• EXERCISE REQUIREMENTS:
The output should consist solely of the line containing "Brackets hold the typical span" and the lines that follow it through the end of the data below.

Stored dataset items
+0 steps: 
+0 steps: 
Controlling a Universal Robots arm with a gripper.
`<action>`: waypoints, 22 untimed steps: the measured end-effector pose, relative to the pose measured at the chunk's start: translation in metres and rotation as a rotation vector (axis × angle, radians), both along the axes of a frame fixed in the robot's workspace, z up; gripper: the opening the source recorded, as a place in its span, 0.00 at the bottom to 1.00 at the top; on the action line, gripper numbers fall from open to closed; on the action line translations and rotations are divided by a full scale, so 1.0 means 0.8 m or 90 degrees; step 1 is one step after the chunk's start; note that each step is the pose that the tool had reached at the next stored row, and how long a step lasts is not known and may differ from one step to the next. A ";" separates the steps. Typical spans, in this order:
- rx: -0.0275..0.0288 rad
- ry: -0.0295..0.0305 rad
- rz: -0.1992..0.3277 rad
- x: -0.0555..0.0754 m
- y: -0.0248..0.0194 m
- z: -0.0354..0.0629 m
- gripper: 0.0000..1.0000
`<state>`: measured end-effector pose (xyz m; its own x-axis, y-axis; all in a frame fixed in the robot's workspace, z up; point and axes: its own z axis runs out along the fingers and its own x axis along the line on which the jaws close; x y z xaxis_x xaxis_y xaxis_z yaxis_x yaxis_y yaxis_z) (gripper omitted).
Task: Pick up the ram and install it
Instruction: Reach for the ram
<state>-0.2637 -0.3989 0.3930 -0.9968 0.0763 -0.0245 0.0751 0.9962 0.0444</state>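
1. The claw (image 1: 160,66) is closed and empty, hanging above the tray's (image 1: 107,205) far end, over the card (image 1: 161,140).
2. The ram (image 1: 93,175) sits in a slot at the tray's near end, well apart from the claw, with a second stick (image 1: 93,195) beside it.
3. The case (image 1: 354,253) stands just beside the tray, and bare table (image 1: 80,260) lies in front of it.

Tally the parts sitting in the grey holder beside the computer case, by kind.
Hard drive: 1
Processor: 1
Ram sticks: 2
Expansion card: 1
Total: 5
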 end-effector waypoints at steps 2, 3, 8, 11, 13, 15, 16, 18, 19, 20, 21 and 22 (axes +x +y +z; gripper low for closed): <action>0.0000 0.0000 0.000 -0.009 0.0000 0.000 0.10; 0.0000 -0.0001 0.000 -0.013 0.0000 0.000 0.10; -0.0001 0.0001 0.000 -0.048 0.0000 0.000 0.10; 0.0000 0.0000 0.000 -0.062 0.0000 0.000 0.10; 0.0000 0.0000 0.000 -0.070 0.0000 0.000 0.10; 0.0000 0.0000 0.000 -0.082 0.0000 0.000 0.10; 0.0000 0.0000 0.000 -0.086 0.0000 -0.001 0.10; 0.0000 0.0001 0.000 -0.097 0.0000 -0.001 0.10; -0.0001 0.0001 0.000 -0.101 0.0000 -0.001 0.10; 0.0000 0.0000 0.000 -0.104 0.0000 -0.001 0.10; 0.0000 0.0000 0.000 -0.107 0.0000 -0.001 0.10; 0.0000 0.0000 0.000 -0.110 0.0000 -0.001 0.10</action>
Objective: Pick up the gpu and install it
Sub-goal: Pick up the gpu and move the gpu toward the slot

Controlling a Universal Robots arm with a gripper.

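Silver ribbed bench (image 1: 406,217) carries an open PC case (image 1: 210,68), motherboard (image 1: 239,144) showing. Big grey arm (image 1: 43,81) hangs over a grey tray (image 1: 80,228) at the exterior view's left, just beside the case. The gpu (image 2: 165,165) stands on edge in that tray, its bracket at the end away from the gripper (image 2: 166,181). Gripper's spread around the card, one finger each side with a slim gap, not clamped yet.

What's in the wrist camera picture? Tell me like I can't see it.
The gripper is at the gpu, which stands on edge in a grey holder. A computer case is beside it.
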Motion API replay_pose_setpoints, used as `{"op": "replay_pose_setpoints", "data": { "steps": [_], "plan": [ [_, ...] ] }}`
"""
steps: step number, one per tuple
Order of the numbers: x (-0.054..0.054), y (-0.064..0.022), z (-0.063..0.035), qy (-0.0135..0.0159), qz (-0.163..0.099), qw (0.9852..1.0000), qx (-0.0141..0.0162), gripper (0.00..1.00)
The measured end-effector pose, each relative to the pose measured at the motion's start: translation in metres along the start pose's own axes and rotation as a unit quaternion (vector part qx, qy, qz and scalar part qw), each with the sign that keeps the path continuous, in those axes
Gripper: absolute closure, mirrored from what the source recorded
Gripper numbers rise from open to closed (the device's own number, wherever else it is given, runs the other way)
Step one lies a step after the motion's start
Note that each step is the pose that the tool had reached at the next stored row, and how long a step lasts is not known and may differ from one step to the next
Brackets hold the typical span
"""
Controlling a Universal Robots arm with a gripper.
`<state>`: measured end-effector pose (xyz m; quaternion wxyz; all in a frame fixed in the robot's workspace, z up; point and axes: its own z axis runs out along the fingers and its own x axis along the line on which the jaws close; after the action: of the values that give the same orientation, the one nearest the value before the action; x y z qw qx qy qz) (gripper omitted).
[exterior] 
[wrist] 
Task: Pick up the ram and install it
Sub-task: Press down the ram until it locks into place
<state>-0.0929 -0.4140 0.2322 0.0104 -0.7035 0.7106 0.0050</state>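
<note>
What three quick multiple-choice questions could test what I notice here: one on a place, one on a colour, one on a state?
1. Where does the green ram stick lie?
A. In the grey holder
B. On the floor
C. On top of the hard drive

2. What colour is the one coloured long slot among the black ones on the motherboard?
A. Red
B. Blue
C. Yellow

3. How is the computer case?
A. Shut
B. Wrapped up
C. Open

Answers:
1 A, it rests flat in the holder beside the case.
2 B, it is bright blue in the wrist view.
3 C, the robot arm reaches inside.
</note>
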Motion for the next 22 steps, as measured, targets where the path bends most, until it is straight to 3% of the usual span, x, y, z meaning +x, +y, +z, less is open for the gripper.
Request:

• TASK RESPONSE:
Brackets hold the typical span
"""
Controlling a Universal Robots arm with a gripper.
`<state>`: measured end-effector pose (xyz m; quaternion wxyz; all in a frame fixed in the robot's workspace, z up; point and axes: its own z axis runs out along the fingers and its own x axis along the line on which the jaws close; after the action: of the values that give the same orientation, the one nearest the value before the action; x y z qw qx qy qz) (gripper omitted).
[exterior] 
[wrist] 
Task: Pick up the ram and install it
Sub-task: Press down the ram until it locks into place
<state>-0.0929 -0.4140 0.2322 0.0104 -0.7035 0.7106 0.0050</state>
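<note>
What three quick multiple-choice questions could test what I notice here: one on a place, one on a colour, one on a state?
1. Where does the green ram stick lie?
A. In the grey holder
B. On the floor
C. On top of the hard drive

2. What colour is the one coloured long slot among the black ones on the motherboard?
A. Red
B. Blue
C. Yellow

3. How is the computer case?
A. Shut
B. Wrapped up
C. Open

Answers:
1 A, it rests flat in the holder beside the case.
2 B, it is bright blue in the wrist view.
3 C, the robot arm reaches inside.
</note>
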Motion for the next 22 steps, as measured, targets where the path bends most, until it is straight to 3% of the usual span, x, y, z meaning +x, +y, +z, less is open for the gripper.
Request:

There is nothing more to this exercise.